'''

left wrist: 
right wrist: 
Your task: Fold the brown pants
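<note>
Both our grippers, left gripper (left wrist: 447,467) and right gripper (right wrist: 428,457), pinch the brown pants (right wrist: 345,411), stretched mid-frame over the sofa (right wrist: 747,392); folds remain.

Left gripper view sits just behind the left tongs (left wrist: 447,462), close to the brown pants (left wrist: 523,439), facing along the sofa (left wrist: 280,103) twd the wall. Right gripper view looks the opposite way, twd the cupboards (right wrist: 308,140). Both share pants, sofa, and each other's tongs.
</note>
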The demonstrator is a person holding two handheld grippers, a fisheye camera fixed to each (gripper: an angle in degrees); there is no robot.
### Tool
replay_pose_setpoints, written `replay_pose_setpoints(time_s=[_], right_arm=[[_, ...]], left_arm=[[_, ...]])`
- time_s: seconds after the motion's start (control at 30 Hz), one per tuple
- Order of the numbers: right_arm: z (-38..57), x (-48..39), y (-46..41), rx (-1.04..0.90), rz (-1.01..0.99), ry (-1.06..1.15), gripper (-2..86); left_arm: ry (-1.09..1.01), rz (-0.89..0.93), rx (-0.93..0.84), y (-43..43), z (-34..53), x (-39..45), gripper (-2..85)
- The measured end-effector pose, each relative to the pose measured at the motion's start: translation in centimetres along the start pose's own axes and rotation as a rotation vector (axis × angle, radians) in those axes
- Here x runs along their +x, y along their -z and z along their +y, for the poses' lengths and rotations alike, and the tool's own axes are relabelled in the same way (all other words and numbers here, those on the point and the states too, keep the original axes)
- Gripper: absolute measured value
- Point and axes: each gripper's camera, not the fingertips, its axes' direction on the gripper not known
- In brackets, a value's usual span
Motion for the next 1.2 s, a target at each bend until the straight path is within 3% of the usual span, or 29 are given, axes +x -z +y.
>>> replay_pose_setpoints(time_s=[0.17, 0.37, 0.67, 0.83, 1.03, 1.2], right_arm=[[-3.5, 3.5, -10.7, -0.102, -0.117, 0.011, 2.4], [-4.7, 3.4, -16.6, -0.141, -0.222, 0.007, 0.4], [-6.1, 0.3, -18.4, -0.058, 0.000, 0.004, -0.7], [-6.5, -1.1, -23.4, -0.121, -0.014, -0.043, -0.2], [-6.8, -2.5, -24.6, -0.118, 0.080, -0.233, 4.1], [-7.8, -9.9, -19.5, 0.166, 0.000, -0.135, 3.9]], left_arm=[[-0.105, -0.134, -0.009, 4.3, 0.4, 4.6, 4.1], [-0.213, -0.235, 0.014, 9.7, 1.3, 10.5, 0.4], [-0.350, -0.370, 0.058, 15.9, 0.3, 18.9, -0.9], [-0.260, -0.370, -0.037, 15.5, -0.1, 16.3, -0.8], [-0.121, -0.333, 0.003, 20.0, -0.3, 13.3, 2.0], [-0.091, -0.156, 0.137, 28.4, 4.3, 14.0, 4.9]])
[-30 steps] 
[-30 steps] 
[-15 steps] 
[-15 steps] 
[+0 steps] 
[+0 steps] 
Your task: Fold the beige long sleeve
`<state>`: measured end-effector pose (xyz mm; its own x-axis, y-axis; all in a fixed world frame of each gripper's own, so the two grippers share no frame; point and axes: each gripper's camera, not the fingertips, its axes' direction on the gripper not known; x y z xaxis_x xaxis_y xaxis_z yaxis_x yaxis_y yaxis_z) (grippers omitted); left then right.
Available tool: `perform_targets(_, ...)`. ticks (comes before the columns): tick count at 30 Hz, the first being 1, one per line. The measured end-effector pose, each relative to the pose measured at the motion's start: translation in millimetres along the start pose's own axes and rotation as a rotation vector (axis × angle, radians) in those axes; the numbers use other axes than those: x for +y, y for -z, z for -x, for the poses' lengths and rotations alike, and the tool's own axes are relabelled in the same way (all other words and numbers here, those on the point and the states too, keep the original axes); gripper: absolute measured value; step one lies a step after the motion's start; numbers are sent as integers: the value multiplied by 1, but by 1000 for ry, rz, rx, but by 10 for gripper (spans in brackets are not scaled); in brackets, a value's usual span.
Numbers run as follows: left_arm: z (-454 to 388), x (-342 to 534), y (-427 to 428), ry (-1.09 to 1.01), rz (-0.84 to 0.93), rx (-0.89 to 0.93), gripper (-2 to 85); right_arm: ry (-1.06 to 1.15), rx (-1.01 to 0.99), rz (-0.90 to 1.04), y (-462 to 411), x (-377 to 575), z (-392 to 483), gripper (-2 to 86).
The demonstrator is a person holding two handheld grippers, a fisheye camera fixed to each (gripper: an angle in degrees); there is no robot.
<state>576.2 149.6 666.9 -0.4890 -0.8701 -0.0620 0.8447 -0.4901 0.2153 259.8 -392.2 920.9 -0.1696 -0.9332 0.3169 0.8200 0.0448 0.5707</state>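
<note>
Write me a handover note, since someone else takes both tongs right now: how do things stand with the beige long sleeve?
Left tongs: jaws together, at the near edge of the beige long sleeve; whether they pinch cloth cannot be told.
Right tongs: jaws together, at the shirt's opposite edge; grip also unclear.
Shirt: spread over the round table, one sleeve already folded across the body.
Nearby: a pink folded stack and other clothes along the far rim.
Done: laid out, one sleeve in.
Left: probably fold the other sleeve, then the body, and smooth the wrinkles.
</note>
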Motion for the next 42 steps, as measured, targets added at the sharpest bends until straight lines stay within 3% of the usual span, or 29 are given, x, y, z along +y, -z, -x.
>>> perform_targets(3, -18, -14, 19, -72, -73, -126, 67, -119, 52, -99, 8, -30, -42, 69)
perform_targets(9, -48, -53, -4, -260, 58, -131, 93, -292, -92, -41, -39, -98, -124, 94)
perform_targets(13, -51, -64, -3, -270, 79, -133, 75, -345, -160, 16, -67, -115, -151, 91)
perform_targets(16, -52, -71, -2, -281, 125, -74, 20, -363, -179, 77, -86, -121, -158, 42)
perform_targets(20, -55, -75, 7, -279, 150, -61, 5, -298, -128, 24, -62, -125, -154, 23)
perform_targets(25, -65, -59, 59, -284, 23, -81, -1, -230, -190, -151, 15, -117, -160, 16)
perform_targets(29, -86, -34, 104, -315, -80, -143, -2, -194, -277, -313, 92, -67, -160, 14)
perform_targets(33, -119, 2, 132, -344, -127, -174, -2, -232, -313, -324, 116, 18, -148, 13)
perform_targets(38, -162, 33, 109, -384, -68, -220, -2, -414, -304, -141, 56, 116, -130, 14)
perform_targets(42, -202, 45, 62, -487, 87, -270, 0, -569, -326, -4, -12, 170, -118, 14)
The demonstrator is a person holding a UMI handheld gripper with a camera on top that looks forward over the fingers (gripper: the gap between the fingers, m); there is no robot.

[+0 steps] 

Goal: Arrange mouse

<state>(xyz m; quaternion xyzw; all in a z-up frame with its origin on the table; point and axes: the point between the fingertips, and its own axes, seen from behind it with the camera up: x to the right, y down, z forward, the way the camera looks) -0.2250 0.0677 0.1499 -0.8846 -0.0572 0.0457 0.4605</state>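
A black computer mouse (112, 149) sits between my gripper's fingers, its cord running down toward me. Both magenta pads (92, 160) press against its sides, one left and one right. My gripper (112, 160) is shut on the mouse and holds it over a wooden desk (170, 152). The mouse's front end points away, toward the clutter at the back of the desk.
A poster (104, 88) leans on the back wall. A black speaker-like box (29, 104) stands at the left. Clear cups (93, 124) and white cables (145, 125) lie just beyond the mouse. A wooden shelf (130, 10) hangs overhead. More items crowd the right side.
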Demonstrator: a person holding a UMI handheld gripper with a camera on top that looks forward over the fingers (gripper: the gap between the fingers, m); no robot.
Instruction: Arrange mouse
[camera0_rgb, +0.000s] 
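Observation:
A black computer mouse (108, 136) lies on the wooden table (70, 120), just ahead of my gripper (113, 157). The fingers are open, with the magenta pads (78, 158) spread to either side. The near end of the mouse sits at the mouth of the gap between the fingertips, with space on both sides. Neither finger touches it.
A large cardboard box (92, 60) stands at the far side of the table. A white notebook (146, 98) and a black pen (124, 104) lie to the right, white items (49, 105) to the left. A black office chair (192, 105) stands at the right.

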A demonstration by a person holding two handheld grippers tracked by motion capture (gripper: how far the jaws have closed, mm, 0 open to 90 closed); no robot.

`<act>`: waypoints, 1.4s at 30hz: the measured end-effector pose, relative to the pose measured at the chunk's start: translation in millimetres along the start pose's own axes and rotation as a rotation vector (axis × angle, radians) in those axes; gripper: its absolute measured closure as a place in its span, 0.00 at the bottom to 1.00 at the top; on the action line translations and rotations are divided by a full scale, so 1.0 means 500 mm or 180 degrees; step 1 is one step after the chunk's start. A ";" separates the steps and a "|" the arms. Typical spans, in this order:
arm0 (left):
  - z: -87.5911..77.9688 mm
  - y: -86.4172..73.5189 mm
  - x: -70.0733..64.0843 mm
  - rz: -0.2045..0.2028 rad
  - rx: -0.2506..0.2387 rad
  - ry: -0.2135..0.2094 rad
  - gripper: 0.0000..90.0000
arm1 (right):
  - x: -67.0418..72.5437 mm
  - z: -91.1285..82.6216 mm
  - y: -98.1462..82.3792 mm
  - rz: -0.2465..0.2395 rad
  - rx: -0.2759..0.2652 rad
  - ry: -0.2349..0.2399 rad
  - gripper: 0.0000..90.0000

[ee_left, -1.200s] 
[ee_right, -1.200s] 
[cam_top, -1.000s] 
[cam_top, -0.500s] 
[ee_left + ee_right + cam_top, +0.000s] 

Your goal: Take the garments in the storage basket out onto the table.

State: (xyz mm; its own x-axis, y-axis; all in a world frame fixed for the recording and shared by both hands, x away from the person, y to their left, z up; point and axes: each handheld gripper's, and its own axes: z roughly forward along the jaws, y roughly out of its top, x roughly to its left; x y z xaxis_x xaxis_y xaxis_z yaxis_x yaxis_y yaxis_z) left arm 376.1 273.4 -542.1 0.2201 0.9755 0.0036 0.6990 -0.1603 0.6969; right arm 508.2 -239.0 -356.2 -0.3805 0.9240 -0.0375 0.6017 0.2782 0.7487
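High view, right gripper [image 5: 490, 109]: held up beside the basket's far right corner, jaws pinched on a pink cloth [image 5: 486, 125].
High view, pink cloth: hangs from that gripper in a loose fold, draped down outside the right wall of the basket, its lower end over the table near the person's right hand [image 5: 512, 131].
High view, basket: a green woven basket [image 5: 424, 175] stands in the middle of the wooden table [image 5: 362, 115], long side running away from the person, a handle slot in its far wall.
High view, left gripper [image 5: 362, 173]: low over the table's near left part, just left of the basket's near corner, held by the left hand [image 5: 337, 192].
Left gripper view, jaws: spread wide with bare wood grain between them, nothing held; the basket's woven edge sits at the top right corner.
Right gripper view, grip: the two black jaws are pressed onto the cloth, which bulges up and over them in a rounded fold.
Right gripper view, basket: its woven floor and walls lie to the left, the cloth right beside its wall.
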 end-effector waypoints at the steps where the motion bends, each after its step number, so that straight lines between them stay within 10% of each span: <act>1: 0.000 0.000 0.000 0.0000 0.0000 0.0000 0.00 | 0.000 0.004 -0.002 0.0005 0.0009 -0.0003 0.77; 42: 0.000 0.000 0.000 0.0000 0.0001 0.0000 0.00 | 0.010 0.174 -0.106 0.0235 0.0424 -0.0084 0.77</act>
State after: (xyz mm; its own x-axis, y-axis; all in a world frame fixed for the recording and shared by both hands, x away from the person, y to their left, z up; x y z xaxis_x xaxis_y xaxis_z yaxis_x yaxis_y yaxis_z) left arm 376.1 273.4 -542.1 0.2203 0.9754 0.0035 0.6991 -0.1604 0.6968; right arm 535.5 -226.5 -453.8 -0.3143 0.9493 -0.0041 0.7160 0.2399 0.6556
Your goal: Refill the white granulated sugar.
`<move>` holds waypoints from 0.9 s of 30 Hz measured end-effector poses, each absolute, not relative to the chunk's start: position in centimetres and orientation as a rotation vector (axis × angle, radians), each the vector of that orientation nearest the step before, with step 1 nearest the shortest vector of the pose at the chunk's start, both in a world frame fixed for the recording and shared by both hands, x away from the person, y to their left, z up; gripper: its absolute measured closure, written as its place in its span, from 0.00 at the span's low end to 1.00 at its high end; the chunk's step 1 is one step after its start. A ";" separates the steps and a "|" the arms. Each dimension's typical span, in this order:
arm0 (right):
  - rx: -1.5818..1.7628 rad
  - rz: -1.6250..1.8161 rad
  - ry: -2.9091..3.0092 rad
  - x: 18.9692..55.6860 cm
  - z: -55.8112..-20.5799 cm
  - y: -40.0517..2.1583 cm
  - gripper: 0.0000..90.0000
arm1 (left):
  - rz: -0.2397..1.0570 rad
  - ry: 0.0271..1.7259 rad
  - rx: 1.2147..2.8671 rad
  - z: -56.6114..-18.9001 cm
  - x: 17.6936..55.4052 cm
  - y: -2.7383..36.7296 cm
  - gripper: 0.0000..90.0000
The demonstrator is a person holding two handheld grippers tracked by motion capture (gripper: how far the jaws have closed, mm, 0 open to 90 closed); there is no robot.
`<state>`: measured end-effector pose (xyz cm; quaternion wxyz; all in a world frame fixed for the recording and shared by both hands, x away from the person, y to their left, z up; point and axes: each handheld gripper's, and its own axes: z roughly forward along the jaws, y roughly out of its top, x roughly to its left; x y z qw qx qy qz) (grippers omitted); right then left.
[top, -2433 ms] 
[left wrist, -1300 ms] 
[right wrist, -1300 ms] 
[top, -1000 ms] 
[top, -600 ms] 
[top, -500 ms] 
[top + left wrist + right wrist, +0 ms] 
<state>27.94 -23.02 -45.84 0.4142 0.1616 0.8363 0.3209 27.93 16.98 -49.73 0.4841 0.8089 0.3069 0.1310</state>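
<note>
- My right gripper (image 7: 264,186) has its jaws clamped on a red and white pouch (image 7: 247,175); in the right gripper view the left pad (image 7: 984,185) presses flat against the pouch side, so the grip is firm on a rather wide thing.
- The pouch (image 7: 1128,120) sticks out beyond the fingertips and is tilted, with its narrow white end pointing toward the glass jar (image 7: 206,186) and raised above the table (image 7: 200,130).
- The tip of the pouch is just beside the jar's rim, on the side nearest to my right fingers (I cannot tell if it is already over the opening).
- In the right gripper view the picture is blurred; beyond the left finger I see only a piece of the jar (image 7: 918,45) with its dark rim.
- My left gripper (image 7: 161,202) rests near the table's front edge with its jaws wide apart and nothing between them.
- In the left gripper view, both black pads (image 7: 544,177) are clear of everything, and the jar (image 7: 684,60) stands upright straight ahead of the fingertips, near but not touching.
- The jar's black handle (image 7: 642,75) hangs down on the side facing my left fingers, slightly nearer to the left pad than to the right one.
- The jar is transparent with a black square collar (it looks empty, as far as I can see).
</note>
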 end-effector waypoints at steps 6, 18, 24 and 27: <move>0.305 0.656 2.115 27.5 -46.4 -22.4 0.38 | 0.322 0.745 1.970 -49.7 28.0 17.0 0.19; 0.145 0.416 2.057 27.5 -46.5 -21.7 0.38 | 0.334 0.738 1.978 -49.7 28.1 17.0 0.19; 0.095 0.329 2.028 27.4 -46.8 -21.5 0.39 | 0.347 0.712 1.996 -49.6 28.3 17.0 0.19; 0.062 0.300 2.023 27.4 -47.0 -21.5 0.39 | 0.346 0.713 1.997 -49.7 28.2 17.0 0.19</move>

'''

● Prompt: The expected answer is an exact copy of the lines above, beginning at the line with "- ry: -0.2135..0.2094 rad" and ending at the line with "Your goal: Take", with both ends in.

● Task output:
  - ry: -0.2135..0.2094 rad
  - gripper: 0.0000..90.0000
arm1 (right):
  - x: -67.0418..72.5437 mm
  - z: -91.1285..82.6216 mm
  - y: -98.1462..82.3792 mm
  - rz: -0.2465..0.2395 rad
  - rx: -0.2759..0.2652 rad
  - ry: -0.2349..0.2399 rad
  - gripper: 0.0000..90.0000

[ee_left, -1.200s] 
[ee_right, -1.200s] 
[cam_top, -1.000s] 
[cam_top, -0.500s] 
[ee_left + ee_right + cam_top, +0.000s] 

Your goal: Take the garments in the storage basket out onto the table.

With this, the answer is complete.